Other Worlds
06/05/2010

Ho già parlato di Makoto Shinkai come di un talentuoso creatore di anime giapponese. Erede indiretto di Myazaki (che nulla ha avuto a che fare nella sua crescita professionale e artistica se non ispirandolo) si è distinto per molti lavori di qualità eccezionale (“5 centimetri al secondo” per citarne uno).

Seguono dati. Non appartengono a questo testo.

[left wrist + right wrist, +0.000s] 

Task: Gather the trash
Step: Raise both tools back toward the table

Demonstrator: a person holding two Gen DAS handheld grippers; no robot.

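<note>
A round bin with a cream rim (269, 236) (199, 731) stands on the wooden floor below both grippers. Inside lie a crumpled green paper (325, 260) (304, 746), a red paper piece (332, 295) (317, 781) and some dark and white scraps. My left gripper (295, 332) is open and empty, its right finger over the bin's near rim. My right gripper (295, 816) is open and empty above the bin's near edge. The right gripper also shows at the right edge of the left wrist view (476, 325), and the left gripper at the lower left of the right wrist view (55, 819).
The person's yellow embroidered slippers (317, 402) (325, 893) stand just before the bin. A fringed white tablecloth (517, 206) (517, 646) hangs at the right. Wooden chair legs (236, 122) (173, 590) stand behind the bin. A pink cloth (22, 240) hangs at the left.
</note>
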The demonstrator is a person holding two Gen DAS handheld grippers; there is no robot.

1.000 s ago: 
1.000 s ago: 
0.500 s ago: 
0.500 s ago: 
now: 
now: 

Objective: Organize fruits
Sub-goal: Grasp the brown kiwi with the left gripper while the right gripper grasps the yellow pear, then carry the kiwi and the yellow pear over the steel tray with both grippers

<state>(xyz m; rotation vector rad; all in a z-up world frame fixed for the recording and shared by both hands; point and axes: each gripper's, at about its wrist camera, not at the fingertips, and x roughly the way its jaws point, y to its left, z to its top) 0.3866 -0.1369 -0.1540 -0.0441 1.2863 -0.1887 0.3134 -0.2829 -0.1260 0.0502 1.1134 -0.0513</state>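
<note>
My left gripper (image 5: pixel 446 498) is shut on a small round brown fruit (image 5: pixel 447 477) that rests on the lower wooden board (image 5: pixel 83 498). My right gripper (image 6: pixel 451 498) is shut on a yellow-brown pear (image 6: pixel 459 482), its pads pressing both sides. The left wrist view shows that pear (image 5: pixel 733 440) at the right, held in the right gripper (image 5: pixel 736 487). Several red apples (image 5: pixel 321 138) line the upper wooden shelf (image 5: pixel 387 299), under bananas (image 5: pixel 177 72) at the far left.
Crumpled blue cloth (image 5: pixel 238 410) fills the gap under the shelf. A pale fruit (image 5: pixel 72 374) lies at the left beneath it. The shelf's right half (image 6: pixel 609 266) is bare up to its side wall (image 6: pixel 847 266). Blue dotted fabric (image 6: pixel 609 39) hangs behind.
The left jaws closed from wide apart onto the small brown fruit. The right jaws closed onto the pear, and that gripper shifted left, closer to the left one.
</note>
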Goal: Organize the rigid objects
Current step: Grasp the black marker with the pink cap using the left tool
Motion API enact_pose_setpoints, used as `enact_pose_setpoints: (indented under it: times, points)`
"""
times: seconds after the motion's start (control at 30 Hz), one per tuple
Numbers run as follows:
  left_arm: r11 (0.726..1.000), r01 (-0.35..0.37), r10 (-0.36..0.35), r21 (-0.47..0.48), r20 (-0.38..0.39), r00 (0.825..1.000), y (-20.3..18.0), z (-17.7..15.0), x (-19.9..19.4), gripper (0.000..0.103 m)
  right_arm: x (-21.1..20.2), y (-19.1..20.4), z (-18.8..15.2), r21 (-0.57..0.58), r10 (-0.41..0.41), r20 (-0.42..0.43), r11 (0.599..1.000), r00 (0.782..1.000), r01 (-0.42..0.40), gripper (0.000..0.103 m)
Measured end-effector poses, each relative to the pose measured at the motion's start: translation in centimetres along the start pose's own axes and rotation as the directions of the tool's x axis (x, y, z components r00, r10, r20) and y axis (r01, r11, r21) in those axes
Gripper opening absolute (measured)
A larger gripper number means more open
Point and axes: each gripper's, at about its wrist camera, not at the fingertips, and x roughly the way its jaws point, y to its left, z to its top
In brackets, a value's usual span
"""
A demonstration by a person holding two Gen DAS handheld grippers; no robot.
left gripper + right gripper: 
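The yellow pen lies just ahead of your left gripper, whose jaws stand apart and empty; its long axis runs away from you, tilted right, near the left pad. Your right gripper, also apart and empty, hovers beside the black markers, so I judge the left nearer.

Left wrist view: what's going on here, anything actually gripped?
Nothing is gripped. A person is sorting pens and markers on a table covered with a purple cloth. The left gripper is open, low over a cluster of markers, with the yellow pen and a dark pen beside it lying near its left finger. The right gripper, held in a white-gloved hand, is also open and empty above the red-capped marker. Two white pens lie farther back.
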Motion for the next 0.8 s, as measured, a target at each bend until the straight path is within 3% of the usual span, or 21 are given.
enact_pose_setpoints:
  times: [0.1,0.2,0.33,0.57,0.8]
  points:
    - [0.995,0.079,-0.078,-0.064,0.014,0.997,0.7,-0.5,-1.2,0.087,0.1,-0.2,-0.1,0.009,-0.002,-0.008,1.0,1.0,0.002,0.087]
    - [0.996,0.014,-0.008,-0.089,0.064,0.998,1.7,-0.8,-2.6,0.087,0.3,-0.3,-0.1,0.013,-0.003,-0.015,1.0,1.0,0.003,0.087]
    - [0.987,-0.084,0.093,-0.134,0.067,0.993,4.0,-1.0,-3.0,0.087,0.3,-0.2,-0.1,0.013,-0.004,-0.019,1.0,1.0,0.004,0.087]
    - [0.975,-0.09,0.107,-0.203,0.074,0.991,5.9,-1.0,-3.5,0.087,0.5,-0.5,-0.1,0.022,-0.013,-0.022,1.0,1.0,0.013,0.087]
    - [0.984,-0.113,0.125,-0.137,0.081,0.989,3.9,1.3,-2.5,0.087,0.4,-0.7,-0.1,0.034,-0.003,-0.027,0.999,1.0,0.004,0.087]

Oggi presento il suo primo lavoro: un piccolo cortometraggio del 1991 prodotto interamente da solo (proprio come “Lei e il suo Gatto“). Come una piccola poesia, esprime un dialogo maturo tra due persone che si amano. Spicca come sempre la sua capacità di esprimere stati d’animo attraverso il saggio uso di luci ed effetti visivi.

Lei e il suo Gatto (“Kanojo to Kanojo no Neko”)
03/02/2010

Lei e il suo gatto” è un cortometraggio di soli 5 minuti del maestro Makoto Shinkai, datato 1999.
Un opera semplice ma profonda. In bianco e nero, con una musica che si affaccia timida e appena accennata.
La storia narra di un intero anno di vita di un gatto e delle sua padrona, del loro rapporto, del loro amore incondizionato.
Nessuno dei due è in grado di capire il mondo dell’altro, ma questo non è un vero ostacolo per chi legge nell’animo delle persone a cui vuole bene. I momenti di questa convivenza vengono scelti lungo le stagioni che si susseguono portando all’occhio dello spettatore quella silenziosa sinergia creatasi tra i due protagonisti.

Un piccolo gioiello se si considera che per realizzarlo, interamente da solo, l’autore ha usato solo un Mac.
Persino il doppiaggio è stato fatto da lui (il gatto) e dalla sua ragazza (Lei).

In breve un’opera “casalinga”, che di amatoriale ha ben poco. Una vera e propia poesia del sentimento animata.
Riuscire ad esprimere tutto questo in 5 minuti, non è decisamente cosa per tutti.